On this Monday, as we enter again into the struggles of our times, we are tempted to move on after Easter and say the Resurrection is a great idea, a very inspiring one. Yes, “Jesus Christ is Risen!”, but now we have to get back to living in “the real world.” But I say “no,” we shall not leave this proclamation behind as we go back. The decisive victory over death, evil and sin has been won. We must now live into this new reality, as Marthe did, living between the times, between D-Day and V-day.
Life After Liberation
The Apostle Paul, in his great gospel text of 1 Cor 15: 19-25 is speaking against any such diminishing of the power of the Resurrection. He announces that Jesus Christ in fact … (vs 20) has risen. He is the first fruits of those who have died. The liberation has begun. Jesus is the first of many who shall be liberated from the fear of death, the rule of sin and evil.
But never does Paul deny that there is more struggle and skirmishes to go before the final V-Day. And so in verse 25, he states For he must reign until all enemies have been made subject. God in Christ is reigning. Christ has risen and has ascended to the right hand. And yet rebellion continues. God in Christ rules as the lamb who was slain slowly allowing time and space for the world to come to Him. Meanwhile He works in every struggle, skirmish and ongoing suffering to make all things subject. We are to be present to His work and His presence in all these processes so as to witness and participate in His reign being established one territory at a time, one after another, breaking through one Siegfried line after another until the whole world is reconciled to Himself.
And so, against the false prophets, the declarers of another Savior, against false idolatries of state power in the name of God, we proclaim today with all those who will join: JESUS CHRIST IS THE ONE RISEN LORD. Let Him rule … over all things, one territory at a time!
Let Him rule in every part of our lives, our neighborhoods, our relationships. As we engage the evil in the world, let us stand with the marginalized, protect the brutalized, demonstrate against the deceptions, lies, and racialized practices of the state.

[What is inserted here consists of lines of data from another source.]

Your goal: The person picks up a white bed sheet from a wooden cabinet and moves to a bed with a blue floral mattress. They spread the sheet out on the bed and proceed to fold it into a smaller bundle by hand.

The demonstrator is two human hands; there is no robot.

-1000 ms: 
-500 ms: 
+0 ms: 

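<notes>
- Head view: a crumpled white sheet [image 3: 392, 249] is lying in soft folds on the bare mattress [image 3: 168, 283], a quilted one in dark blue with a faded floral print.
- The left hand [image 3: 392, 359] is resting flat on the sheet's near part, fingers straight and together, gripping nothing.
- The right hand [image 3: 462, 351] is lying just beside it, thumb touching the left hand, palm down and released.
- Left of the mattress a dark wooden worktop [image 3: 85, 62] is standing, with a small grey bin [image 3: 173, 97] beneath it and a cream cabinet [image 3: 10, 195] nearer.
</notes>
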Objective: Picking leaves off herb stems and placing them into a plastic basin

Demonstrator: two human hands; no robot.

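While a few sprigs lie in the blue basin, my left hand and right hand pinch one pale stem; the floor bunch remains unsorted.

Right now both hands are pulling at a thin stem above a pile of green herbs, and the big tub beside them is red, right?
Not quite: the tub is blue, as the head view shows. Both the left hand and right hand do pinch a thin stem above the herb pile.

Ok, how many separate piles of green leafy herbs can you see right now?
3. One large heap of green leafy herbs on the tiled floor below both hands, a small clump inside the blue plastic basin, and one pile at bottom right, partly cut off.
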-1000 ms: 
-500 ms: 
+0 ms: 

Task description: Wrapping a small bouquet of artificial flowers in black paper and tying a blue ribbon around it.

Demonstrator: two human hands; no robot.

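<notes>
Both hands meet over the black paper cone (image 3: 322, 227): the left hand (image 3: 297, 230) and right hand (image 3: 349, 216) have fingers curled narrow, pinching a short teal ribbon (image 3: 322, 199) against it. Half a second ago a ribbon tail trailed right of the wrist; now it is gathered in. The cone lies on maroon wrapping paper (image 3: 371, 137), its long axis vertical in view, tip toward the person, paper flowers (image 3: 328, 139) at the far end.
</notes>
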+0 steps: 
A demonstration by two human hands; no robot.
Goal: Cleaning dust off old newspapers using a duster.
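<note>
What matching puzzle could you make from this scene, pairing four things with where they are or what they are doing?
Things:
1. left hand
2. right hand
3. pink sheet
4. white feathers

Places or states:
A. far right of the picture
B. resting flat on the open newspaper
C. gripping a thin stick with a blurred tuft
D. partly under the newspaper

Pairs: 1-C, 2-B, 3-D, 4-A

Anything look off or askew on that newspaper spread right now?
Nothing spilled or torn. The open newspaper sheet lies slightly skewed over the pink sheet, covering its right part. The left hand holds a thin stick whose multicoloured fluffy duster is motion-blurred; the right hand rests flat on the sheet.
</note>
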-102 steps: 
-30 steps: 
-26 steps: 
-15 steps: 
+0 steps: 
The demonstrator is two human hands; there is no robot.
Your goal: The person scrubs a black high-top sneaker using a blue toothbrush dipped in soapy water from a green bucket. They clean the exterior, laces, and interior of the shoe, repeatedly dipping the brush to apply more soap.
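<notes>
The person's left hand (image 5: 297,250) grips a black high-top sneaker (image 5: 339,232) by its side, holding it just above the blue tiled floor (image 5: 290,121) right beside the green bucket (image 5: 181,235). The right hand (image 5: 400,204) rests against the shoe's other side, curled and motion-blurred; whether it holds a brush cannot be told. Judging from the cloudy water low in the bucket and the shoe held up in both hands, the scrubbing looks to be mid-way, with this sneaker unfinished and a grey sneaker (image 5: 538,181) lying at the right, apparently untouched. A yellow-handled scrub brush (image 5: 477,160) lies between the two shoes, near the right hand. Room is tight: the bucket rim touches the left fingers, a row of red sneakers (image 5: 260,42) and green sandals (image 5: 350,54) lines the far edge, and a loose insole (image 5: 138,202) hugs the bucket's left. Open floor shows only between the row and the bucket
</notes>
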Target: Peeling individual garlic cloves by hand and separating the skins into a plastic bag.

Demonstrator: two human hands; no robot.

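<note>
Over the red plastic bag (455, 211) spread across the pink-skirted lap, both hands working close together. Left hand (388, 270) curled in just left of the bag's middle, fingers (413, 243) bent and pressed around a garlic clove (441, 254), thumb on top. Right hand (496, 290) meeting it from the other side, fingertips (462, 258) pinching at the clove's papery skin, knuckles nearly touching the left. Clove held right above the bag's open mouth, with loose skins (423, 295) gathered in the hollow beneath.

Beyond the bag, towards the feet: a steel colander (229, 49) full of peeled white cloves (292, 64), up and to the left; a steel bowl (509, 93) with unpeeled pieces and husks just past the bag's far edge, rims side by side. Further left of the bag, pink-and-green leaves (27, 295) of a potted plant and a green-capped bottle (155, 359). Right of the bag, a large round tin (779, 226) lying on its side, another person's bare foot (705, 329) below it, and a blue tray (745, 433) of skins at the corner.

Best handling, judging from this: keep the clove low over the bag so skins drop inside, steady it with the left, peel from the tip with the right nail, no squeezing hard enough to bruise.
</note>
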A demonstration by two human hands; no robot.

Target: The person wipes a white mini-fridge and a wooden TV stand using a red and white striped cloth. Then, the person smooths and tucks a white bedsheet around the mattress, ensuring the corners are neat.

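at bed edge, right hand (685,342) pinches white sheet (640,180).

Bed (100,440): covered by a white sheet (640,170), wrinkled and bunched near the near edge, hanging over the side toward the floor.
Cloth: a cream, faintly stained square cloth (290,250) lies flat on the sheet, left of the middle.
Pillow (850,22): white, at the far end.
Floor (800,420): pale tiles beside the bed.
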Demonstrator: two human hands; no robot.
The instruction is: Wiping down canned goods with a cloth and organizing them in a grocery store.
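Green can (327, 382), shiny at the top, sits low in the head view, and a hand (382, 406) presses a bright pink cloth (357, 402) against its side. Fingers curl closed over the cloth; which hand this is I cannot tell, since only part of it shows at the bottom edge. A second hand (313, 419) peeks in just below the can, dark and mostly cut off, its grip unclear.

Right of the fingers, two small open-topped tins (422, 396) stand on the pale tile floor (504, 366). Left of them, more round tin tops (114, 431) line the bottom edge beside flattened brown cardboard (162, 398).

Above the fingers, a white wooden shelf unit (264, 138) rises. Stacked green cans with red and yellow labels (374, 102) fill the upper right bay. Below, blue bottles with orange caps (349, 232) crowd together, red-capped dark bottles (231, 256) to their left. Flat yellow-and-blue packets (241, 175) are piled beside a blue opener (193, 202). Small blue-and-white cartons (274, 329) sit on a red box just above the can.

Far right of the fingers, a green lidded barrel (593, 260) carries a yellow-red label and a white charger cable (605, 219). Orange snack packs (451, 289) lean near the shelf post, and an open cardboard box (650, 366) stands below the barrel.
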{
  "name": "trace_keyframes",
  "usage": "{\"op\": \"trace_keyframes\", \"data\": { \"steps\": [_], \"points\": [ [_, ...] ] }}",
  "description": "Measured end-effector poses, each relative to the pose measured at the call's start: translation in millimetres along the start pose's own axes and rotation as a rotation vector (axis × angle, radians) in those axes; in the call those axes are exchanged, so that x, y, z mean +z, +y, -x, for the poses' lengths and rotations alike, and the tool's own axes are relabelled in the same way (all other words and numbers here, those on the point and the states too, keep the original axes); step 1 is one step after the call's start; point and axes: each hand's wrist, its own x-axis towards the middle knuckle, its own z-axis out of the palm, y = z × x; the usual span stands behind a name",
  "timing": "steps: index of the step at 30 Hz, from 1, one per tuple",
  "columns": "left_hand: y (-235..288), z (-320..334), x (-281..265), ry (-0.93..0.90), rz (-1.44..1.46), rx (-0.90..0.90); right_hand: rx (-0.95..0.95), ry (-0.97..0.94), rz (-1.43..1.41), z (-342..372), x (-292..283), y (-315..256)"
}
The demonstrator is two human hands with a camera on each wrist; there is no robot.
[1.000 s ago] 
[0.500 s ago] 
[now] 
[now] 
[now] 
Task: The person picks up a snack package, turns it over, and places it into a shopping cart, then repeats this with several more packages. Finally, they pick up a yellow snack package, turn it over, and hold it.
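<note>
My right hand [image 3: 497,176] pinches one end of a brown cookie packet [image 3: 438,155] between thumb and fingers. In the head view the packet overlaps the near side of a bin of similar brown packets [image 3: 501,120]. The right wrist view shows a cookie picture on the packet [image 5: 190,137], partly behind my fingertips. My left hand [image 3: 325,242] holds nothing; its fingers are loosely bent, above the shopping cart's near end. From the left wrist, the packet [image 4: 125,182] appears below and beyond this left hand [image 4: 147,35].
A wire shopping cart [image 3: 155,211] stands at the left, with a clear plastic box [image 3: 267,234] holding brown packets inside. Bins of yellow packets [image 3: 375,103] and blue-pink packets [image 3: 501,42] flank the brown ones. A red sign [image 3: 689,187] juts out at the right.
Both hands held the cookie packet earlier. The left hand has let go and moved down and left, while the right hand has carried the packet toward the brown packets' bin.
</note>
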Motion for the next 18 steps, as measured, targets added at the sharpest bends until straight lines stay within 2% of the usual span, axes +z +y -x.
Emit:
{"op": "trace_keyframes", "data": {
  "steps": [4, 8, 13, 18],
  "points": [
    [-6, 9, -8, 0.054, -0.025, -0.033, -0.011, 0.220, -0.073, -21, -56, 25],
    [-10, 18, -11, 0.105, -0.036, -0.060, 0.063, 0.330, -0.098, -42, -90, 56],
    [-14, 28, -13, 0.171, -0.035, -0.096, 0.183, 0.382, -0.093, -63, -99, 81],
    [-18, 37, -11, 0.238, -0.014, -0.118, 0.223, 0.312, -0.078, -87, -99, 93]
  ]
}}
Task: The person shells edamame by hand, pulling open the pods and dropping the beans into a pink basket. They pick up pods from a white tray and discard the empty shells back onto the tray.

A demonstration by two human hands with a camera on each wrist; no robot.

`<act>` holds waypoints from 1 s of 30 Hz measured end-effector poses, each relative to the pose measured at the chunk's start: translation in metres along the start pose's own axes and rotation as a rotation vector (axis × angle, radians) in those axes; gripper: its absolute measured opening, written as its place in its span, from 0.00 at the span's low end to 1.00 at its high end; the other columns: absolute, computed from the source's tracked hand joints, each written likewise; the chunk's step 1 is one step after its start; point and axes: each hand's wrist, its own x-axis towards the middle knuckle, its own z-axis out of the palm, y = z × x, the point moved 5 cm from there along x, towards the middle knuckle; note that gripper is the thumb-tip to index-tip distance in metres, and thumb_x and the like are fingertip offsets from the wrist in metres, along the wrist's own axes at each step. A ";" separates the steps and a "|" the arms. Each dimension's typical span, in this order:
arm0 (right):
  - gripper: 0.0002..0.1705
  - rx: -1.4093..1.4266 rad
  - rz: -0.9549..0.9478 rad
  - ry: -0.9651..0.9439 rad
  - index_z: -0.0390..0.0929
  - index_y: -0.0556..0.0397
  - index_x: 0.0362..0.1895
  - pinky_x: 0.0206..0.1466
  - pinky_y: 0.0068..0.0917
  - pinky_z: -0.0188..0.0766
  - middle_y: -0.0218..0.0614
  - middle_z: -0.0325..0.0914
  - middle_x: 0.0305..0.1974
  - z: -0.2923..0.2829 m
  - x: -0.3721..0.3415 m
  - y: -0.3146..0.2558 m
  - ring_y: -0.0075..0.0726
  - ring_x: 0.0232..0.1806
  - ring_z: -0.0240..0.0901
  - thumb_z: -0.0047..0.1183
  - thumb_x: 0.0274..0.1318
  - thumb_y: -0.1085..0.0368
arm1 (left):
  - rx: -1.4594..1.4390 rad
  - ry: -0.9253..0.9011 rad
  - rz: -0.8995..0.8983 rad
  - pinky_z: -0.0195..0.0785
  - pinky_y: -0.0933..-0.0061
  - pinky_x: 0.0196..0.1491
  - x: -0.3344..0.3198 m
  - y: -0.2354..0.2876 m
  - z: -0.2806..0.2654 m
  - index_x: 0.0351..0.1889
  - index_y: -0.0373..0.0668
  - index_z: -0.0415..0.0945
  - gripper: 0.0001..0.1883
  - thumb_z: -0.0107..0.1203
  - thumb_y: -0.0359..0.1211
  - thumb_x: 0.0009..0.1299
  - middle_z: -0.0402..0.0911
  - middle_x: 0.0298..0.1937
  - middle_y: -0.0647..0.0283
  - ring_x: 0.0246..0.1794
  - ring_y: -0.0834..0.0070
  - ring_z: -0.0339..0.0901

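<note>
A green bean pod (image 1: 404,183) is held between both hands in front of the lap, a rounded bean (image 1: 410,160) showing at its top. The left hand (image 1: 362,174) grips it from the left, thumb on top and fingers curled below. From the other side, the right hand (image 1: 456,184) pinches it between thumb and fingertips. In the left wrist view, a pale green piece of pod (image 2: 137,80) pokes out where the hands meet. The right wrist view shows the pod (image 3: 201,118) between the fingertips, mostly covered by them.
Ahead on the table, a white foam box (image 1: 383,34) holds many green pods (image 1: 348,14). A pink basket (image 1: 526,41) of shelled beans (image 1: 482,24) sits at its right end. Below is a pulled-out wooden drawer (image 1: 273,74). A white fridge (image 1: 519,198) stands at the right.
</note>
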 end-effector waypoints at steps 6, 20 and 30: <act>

Let us refuse to participate in evil. Let us speak truth sincerely person to person wherever we are. Let his Lordship by the Spirit manifest his rule in our lives, our relationships, our families, our churches. Let us be His people, present to His presence, until the false rulers be laid low. When we feel the most surrounded, let us peacefully give witness to another power, the one Lord, one faith, one baptism.
JESUS CHRIST HAS RISEN – THE LIBERATION HAS BEGUN … NOW LET US PARTICIPATE
Great reminder and image, David. It reminds me of the American slaves between the Emancipation Proclamation and Juneteenth. Our slavery has ended, but some of us (or all of us sometimes!) still live the pre-freedom life. Thanks for getting us back into living the resurrection on Monday.
Thank you for this encouraging and uplifting piece!